17
SY
As we passed the rock garden, I felt like maybe we’d finally gotten over the strange vibe from the weekend – replaced by the fresh air of the park.
We’d already walked for two hours, pausing in every section to smell the flowers while I talked Jenna’s ear off. Ever patient, she listened to my diatribes about each garden with the attentiveness of a saint.
And now, we rounded the corner of the Bluebell Woods.
I watched Jenna look up into the canopy, the towering, ancient trees drawing her blue eyes up. “So, I know we talk about your job hunt a lot. But like, how are you feeling about the Clay breakup?”
A part of me didn’t want to touch the topic, especially now. But she was best friend and heartbreak – even if the girlfriend was a fucking dick – sucked.
Jenna groaned as she crossed her arms. “I mean it sucks. But Clay wasn’t going to be my person, we all knew that. I just feel embarrassed more than anything.”
“Yeah, I get that.” Nodding, I twiddled my fingers at my side. It was obvious that she wasn’t ready to date again, not after spending all of Friday night at my side instead of looking for a hookup.
Jenna was never one for hookups though, always looking for something more serious no matter how hard she tried to have her “ho era.” Meanwhile, it was almost impossible for me to commit to someone.
Hell, my friendship with Jen was the most commitment I’d had in my entire life.
After a second, she shrugged. “It just feels pointless.”
“Jen, we’ve talked about this. You’re totally lovable.”
She rolled her eyes. “Not that. Just dating. I haven’t gotten a job yet and if I won’t be here anyway, even hookups feel like a waste of time.”
My chest tightened at the reminder. It was easy to convince myself that all of this, these elaborate dates and our more frequent outings, were just convenient benefits of having Jenna home more. But I’d started them to get her to fall back in love with this city, hoping – no, praying – that she’d stay just a little longer.
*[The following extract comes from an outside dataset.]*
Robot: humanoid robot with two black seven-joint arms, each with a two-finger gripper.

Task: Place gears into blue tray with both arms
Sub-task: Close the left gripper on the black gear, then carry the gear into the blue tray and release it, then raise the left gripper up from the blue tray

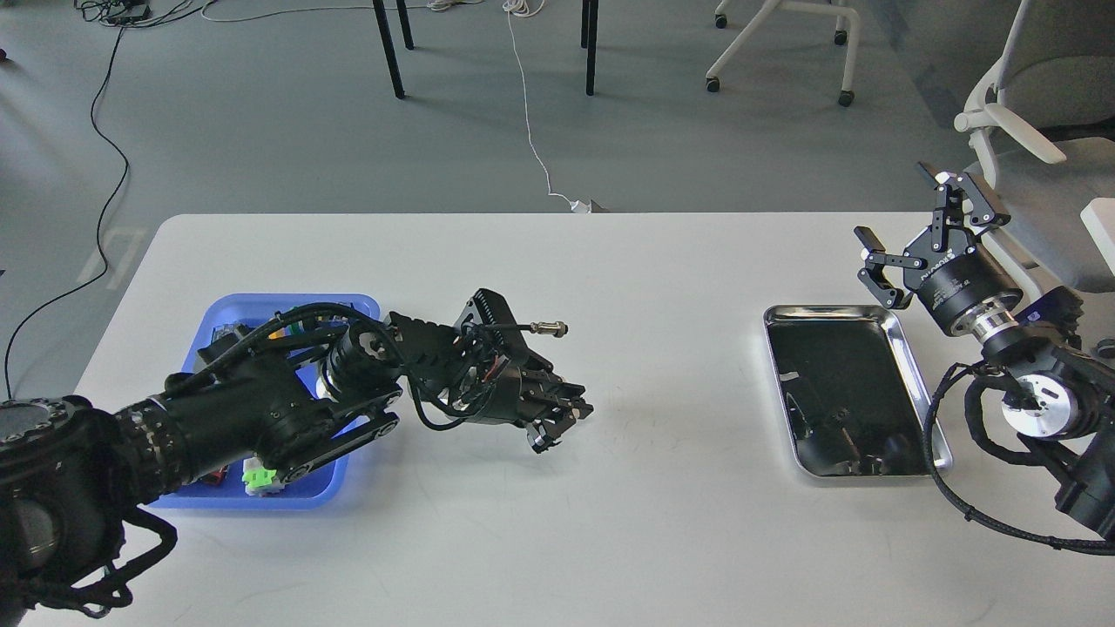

And the longer I kept it out, it felt like it was having the opposite effect. Every trip felt like a nail driven into the coffin and I was holding the hammer.
We broke through the woods into the rose arch, a small, circular section with a path through the middle. Each bramble had a flower blooming at the top.
The smell of roses was unavoidable, drifting into the sections surrounding it.
“Right. Yeah. That makes sense.” I finally managed, trying my best to be neutral.
Biting her lip, Jenna turned to look at me. “Do you think it’s crazy to leave?” From the look on her face, I could tell she’d been desperate to ask me.
I took a deep breath, knowing as her friend that I owed her the truth. “It’s not crazy. It’s an expensive city and you’ve been short on luck. Do I think it’s jumping the gun a little? Maybe. But it’s your life and your finances. If it makes you nervous to sign another lease without a job, who am I to argue with that?”
Laughing, I shrugged as we walked ourselves out of the Rose Arch. “I mean, fuck, you’ll probably be in less debt than I will be so don’t listen to my financial takes.”
It’s not like I’d had the best models of financial success. My dad was a deadbeat, barely able to hold a job. And as a single parent, my mom could never get ahead. She did her best but there were hard times.
“I just wish I could be more comfortable with not knowing what’s next.” Jen gestured toward me, knowing I’d grown up with more instability. Of course it was hard but I was far more prepared to have a creative job where money wasn’t always consistent.
Nodding, I wrapped my arm around her shoulder. “It’s not all it’s cracked up to be.”
Jenna took a break from the conversation to look around the Cherry Esplanade in front of us, pink petals from the blooms still lingering around the grass at their roots.
“I bet this looked amazing last month.” Her eyes flicked from tree to tree, her mind able to envision the glorious flowers at the tops of each cherry blossom that followed perfect lines down the long corridor.
The reality of Jen leaving was starting to set in, these dates becoming more and more of a goodbye to this city.
If I wanted to voice my opinion, the window was quickly closing.
I leaned closer to her and whispered, “If you’re still here next year, I’ll bring you back to see them.”
With a laugh, Jenna smiled at me. “Then we’ll definitely have to come on a free day because I might still be broke.”